---------- Exercise materials

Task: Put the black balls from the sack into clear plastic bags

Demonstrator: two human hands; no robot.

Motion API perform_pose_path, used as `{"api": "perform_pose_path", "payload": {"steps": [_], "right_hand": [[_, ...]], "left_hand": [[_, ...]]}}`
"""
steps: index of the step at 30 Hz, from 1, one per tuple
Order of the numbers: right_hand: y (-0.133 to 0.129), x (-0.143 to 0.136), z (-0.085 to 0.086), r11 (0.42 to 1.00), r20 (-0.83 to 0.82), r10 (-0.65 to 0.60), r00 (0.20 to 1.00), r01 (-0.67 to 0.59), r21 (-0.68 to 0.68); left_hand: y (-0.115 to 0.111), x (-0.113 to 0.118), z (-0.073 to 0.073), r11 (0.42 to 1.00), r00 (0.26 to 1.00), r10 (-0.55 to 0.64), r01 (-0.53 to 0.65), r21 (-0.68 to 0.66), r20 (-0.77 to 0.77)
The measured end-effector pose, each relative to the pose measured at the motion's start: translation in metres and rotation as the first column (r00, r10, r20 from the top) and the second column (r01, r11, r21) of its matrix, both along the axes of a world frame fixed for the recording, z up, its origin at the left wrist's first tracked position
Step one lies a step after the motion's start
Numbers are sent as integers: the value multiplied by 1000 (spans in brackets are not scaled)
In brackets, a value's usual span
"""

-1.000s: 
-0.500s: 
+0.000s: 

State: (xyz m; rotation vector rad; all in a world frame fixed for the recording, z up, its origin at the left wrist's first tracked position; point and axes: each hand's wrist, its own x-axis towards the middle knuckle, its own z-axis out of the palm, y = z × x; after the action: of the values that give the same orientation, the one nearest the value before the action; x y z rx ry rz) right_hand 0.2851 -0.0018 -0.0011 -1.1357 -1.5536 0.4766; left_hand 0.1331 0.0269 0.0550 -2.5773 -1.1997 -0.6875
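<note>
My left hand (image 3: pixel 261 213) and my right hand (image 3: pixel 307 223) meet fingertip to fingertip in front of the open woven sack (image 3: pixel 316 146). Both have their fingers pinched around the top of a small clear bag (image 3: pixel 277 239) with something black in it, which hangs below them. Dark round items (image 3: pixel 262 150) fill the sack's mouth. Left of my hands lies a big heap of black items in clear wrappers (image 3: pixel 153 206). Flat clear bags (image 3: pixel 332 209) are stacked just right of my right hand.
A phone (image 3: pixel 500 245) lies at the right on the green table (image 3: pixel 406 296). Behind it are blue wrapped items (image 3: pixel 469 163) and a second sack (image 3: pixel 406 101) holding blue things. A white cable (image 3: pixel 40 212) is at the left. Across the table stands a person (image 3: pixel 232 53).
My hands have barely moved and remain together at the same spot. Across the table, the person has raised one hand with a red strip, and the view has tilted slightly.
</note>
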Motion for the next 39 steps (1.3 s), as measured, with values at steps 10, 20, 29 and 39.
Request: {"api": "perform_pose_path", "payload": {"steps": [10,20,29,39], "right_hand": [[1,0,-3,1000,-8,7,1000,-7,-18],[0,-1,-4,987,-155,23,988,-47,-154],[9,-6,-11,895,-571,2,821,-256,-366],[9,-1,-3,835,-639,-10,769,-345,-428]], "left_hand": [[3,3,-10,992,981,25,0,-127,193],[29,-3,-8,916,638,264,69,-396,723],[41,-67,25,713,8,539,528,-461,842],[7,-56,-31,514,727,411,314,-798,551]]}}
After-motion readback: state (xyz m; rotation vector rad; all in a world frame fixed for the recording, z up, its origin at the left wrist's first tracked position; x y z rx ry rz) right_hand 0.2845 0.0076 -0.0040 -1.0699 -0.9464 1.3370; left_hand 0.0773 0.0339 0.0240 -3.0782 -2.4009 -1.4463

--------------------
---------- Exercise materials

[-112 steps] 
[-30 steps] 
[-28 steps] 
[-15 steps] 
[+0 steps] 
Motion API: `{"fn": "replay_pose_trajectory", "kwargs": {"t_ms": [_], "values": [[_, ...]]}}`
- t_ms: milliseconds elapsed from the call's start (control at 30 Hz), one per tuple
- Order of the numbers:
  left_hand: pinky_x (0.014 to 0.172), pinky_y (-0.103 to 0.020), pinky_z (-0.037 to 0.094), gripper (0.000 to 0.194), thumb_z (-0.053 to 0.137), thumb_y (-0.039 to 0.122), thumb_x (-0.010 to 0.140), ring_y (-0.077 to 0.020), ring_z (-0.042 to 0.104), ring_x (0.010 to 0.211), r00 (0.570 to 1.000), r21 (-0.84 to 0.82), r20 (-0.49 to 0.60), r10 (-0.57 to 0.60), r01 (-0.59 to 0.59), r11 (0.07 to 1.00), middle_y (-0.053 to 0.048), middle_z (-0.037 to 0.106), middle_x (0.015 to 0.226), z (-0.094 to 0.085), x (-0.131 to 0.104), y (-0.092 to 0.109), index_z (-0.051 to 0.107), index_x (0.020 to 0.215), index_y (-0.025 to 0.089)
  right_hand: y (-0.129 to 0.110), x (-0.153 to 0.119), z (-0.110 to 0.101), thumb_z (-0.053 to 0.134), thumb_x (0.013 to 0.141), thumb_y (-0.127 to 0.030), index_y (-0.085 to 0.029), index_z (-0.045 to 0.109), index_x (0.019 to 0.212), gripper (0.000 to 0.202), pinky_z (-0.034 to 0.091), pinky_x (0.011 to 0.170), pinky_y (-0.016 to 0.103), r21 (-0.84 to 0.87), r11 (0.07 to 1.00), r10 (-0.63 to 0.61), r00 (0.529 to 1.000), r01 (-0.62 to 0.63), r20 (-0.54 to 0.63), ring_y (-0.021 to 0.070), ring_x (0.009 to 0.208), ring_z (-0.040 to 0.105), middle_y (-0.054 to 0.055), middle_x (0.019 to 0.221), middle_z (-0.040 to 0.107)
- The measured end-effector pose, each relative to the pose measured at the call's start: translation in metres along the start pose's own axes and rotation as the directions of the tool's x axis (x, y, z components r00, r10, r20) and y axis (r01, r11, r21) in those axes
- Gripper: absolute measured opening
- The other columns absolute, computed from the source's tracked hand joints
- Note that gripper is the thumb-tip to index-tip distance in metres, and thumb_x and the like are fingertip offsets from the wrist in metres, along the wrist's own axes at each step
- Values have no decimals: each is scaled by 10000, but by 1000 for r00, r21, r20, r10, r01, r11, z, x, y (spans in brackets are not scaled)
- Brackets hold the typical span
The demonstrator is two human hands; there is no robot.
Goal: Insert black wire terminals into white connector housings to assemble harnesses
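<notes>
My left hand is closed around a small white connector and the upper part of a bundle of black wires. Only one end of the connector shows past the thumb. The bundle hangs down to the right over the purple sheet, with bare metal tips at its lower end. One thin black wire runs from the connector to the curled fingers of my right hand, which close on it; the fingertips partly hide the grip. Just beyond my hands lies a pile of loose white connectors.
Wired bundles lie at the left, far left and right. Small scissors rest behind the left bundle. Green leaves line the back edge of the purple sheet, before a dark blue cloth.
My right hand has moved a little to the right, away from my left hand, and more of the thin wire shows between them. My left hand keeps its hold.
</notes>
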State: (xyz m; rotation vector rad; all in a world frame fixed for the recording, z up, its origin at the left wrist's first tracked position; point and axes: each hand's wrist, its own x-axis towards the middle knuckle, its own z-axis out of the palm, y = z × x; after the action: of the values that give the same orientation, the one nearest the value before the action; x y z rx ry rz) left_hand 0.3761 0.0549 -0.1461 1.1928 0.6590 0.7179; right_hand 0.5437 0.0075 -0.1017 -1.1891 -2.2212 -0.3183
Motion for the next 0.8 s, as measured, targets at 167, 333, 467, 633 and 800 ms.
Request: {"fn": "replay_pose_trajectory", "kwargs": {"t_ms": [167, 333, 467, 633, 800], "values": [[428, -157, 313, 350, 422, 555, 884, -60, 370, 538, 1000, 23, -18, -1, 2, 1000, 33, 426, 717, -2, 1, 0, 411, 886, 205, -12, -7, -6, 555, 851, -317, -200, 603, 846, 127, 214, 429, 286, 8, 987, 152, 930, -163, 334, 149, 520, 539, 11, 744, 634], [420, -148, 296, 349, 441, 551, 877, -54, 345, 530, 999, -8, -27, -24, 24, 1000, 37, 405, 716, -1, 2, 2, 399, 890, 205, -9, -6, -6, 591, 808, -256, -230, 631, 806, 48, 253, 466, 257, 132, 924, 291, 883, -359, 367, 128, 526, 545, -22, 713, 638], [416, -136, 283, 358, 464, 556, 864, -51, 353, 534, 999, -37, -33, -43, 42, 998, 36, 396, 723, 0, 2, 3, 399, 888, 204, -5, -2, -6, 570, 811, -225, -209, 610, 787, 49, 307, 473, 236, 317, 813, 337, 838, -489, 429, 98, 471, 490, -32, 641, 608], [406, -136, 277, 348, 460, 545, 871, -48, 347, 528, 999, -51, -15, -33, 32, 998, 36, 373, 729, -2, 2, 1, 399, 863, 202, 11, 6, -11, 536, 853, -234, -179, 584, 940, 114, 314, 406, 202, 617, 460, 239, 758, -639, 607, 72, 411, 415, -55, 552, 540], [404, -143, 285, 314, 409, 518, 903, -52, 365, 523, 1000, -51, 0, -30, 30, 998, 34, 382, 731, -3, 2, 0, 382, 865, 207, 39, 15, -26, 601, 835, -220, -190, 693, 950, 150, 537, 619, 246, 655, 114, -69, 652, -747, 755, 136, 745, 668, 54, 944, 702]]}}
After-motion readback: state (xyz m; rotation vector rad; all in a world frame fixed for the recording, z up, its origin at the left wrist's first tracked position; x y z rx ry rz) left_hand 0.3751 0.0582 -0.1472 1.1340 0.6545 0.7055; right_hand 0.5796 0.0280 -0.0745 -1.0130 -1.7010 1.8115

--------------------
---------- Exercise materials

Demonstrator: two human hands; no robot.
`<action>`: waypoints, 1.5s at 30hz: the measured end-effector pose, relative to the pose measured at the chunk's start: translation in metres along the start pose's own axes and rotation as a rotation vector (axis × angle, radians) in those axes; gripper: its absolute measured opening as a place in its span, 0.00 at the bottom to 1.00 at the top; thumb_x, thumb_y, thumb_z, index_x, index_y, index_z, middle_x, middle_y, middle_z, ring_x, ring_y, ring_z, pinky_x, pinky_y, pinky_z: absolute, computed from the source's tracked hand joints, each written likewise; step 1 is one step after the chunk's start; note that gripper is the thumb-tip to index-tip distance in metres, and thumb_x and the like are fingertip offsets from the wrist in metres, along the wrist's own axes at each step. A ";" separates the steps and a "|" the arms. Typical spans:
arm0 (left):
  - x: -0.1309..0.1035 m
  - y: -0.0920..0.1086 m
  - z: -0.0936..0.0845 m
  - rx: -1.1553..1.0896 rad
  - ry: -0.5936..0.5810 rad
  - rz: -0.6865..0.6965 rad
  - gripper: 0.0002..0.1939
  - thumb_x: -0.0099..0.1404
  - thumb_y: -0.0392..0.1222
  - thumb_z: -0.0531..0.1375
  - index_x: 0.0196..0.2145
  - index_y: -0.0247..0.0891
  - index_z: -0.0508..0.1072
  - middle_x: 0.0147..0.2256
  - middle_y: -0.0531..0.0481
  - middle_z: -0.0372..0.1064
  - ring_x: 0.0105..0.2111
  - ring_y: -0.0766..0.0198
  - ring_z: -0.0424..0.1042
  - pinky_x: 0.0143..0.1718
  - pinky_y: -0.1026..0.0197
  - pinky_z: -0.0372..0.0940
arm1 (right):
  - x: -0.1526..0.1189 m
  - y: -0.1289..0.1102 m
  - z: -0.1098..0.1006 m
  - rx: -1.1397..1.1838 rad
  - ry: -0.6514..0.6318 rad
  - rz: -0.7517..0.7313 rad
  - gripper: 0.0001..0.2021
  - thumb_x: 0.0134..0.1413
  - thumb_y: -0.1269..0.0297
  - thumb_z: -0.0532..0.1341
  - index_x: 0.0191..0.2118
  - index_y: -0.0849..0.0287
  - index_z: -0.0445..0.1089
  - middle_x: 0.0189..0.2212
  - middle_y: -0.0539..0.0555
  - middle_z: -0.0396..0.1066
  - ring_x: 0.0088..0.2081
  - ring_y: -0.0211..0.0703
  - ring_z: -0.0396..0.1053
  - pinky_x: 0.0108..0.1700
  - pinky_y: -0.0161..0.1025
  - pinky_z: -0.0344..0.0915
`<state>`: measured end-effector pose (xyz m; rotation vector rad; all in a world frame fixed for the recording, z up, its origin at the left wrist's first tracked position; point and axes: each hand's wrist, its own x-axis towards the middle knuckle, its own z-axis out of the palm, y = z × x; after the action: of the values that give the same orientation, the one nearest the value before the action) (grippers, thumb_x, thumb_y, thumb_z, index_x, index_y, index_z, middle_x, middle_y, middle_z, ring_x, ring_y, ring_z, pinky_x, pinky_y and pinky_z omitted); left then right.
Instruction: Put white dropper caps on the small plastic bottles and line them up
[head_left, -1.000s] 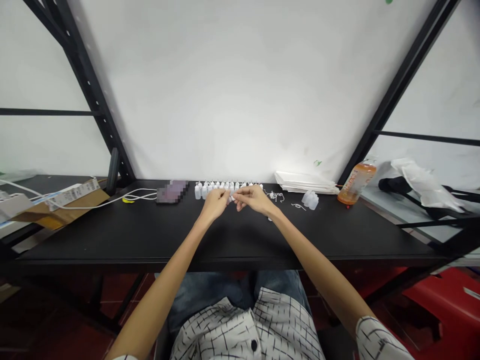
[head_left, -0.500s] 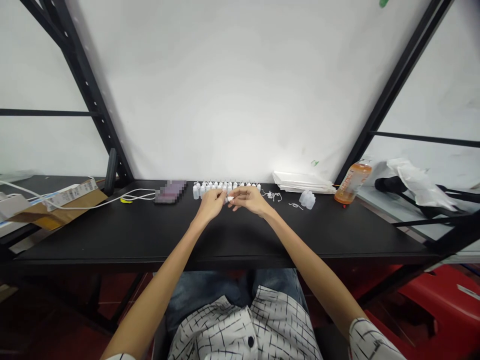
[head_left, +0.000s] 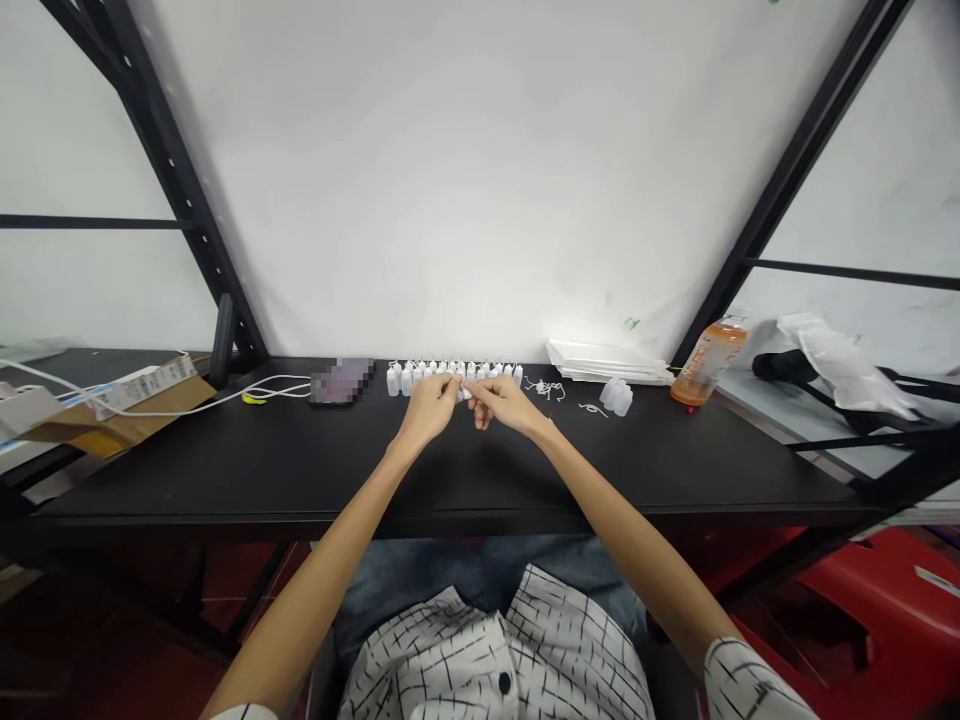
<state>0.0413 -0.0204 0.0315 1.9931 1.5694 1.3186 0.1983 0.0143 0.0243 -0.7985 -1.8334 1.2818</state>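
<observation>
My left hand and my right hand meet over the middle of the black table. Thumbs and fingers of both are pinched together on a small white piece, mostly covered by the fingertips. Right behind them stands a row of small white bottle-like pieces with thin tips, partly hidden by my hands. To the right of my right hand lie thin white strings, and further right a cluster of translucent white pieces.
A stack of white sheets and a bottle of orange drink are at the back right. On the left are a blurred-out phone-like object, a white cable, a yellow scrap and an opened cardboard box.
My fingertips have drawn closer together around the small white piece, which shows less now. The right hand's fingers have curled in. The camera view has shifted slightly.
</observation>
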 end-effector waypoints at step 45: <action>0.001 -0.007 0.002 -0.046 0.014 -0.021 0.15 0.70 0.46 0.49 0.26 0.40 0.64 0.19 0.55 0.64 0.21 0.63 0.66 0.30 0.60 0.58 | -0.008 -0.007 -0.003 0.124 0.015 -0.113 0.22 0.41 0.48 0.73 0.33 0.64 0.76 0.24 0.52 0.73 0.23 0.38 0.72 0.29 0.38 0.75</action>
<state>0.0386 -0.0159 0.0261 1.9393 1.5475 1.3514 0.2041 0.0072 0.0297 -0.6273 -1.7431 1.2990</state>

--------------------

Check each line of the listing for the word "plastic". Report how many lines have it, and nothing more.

2